Action item: Take every line containing "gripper" from the material and copy it.

Given data:

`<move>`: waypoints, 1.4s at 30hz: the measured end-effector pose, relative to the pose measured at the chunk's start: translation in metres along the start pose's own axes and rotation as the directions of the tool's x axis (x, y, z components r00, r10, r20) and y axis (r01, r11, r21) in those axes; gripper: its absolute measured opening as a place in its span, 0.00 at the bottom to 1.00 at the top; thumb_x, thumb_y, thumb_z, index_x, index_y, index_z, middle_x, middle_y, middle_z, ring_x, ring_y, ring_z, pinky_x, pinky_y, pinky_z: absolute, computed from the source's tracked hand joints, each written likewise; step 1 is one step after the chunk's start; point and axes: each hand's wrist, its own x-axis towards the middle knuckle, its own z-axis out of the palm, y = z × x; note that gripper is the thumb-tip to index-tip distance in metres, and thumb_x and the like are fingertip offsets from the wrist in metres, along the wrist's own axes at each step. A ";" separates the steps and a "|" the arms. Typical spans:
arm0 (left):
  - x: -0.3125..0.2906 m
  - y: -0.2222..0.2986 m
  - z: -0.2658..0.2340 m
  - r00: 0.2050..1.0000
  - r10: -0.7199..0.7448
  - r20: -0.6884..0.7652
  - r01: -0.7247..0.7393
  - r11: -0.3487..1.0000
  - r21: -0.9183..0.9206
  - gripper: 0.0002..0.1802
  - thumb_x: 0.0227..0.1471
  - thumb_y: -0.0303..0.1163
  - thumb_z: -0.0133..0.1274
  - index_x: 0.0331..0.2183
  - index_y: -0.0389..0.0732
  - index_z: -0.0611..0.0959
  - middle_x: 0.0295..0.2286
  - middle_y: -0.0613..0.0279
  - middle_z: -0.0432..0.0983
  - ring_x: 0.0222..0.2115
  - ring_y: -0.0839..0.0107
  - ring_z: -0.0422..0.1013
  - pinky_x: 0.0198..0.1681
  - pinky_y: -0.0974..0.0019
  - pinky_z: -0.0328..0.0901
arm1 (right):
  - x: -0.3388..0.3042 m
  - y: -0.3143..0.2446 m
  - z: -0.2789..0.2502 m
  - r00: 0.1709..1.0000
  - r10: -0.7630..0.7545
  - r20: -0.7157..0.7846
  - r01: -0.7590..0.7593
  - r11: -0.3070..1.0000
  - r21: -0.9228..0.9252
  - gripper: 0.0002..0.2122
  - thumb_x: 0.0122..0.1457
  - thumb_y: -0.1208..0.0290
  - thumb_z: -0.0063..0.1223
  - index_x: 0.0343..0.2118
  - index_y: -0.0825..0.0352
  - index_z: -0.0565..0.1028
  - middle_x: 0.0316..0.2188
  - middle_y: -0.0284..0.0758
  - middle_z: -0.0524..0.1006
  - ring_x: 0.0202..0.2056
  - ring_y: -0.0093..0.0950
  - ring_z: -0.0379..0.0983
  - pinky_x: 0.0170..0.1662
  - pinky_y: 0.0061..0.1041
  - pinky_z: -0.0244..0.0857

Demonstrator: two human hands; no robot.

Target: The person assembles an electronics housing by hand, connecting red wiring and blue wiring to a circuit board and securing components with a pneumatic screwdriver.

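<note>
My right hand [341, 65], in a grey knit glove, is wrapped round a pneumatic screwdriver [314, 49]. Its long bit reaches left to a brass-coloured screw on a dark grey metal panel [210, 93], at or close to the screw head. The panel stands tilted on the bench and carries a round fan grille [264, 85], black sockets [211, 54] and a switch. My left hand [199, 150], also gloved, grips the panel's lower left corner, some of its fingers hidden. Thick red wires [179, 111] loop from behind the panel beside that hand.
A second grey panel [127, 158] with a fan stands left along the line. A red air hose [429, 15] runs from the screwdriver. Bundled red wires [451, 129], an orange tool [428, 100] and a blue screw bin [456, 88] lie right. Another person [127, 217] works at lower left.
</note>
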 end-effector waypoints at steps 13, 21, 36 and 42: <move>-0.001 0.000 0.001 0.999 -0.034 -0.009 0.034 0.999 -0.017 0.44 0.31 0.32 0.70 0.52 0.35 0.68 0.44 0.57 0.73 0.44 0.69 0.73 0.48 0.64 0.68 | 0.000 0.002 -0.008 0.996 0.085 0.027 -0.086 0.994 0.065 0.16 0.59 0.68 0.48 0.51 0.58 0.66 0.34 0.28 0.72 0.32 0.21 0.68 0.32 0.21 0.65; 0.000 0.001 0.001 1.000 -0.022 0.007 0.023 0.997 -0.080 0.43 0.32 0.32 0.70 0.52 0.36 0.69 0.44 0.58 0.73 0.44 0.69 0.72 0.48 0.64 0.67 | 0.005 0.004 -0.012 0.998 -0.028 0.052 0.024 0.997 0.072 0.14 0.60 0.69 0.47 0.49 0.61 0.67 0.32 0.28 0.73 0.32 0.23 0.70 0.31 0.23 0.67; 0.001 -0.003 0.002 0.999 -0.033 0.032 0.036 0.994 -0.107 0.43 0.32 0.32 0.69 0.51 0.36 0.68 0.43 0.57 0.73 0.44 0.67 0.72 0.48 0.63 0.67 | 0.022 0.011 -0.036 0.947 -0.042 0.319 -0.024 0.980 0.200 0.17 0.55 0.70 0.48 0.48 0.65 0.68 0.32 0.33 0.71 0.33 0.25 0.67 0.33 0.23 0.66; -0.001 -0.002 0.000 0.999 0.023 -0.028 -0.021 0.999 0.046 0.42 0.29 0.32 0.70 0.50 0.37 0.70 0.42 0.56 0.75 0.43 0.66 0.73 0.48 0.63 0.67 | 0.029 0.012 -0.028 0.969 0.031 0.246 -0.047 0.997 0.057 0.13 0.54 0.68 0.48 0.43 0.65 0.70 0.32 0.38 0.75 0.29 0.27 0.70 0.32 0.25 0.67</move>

Result of this task:
`<move>`: waypoints, 1.4s at 30hz: the measured end-effector pose, relative to the pose measured at the chunk's start: translation in metres along the start pose's own axes and rotation as the directions of the tool's x axis (x, y, z components r00, r10, r20) and y axis (r01, r11, r21) in those axes; gripper: its absolute measured opening as a place in its span, 0.00 at the bottom to 1.00 at the top; thumb_x, thumb_y, thumb_z, index_x, index_y, index_z, middle_x, middle_y, middle_z, ring_x, ring_y, ring_z, pinky_x, pinky_y, pinky_z: absolute, computed from the source's tracked hand joints, each written likewise; step 1 is one step after the chunk's start; point and axes: each hand's wrist, its own x-axis towards the middle knuckle, its own z-axis out of the palm, y = z × x; note that gripper is the thumb-tip to index-tip distance in metres, and thumb_x and the like are fingertip offsets from the wrist in metres, along the wrist's own axes at each step. A ";" separates the steps and a "|" the arms. Typical spans:
  - gripper: 0.0002..0.1802
  - gripper: 0.0002..0.2122

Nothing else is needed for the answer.